This article was originally published on World Economic Forum.
“Sometime this summer, residents of Cape Town, South Africa, are expecting ‘Day Zero’ – the day when almost all the taps in the city will run dry. On that day, its 4 million inhabitants will have to queue at approximately 200 designated sites when they want water. With all the attention on how Day Zero will impact household use, we are left to wonder what city residents will have to eat and how expensive that food will be. The region’s agriculture, which has long benefitted from nearly unlimited access to the local water supply, is also experiencing a rude awakening. And that’s a big part of the problem.
This tragedy wasn’t inevitable. The city authorities have known that the city and its agriculture were drawing more water from reservoirs than is being replenished. And this has only got worse since the drought hit in 2015. But drought and bad planning are only partly to blame. There is a deeper issue at work: the cost of water is invisible.
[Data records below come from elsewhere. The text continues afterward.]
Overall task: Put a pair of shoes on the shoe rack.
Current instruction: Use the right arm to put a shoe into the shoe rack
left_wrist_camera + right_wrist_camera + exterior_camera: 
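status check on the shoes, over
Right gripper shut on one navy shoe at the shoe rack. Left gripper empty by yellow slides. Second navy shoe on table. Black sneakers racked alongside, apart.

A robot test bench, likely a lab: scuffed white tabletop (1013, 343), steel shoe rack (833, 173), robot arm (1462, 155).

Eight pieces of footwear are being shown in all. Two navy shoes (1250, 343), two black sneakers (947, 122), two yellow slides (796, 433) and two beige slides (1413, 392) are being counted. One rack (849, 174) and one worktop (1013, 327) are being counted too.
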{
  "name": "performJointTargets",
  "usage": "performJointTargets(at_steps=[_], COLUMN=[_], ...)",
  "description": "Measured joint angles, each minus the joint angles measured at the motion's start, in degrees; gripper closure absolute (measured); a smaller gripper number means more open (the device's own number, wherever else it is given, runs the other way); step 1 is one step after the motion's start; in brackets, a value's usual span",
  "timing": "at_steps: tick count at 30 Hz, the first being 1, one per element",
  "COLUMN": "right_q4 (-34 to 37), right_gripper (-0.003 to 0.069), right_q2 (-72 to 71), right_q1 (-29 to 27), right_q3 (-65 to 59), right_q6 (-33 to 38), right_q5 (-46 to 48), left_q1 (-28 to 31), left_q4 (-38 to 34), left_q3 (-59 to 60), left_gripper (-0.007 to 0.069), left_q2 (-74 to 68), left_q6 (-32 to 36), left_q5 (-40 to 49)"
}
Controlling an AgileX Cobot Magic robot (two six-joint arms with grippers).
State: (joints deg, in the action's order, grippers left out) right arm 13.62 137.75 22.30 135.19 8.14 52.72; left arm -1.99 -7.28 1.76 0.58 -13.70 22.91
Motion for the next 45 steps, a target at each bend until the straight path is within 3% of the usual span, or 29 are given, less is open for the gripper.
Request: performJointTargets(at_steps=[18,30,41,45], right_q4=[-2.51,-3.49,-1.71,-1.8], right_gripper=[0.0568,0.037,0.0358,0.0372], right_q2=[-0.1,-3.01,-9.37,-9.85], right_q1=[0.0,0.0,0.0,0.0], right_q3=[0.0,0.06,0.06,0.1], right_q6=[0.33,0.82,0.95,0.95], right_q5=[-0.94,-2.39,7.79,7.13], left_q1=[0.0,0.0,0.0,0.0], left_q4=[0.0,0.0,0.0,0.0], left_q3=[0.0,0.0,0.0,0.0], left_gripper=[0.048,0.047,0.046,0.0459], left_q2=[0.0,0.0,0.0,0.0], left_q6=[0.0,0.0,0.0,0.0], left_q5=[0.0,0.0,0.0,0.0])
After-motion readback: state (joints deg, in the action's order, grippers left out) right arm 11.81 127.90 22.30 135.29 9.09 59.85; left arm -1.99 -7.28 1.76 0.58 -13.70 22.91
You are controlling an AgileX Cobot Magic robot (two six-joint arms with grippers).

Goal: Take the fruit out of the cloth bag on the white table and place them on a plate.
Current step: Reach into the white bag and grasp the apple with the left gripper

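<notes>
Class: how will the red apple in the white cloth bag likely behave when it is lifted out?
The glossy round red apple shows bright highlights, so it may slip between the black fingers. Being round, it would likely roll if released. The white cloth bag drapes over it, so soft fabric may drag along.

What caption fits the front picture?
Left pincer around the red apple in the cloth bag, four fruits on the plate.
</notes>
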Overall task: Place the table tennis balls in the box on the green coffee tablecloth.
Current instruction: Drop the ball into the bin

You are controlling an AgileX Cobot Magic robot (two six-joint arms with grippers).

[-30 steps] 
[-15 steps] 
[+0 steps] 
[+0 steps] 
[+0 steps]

Nowhere is its cost fully accounted for, not even in agriculture.
The lack of accounting for the cost of water in agriculture is not unique to South Africa. It is a global crisis, and Cape Town is not the first red flag. California’s recent water crisis prompted mandatory water restrictions in urban areas, but not for agriculture – even though California farms use 80% of the state’s surface water. Similarly, when São Paulo, Brazil, recently tapped out the water supply for its 20 million residents, 59% of the state’s water continued to flow to agriculture and industry. The world faces a looming water disaster, one that could dry out our food systems. Even as climate change disrupts rainfall patterns, global water demand is projected to increase by 55% by 2050…”
Read on at: World Economic Forum.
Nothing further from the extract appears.